━━ Supplied data ━━
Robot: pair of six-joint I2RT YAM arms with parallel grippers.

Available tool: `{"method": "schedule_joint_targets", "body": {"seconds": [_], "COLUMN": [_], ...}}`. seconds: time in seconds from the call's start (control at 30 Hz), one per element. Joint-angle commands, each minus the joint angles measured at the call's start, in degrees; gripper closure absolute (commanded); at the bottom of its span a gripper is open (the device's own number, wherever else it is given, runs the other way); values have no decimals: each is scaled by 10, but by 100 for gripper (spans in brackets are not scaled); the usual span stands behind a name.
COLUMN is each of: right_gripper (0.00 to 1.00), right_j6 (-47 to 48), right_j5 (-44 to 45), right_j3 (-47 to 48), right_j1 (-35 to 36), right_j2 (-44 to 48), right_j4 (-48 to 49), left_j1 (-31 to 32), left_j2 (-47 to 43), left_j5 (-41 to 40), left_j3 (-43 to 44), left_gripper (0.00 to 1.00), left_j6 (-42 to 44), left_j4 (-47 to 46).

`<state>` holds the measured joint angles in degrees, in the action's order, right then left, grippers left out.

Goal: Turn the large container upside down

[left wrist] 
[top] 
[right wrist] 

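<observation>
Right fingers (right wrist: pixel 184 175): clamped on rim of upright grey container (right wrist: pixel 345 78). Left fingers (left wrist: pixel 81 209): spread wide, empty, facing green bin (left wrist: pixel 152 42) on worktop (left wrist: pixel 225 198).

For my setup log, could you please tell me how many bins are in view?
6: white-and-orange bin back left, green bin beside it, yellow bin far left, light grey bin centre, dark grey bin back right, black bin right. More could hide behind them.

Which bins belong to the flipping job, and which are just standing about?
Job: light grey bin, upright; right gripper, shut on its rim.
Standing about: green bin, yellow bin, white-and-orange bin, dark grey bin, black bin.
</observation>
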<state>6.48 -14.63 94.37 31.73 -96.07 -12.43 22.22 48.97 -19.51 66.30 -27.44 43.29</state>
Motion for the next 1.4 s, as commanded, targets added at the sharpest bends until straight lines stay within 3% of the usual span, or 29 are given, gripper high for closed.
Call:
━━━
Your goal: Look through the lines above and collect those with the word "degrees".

Completed exercise:
Available tool: `{"method": "schedule_joint_targets", "body": {"seconds": [_], "COLUMN": [_], ...}}`. seconds: time in seconds from the call's start (control at 30 Hz), one per element. Joint-angle commands, each minus the joint angles measured at the call's start, in degrees; gripper closure absolute (commanded); at the bottom of its span a gripper is open (the device's own number, wherever else it is given, runs the other way); values have no decimals: each is scaled by 10, but by 100 for gripper (spans in brackets are not scaled); the usual span stands behind a name.
`<state>` holds the measured joint angles in degrees, in the action's order, right then left, grippers left out.

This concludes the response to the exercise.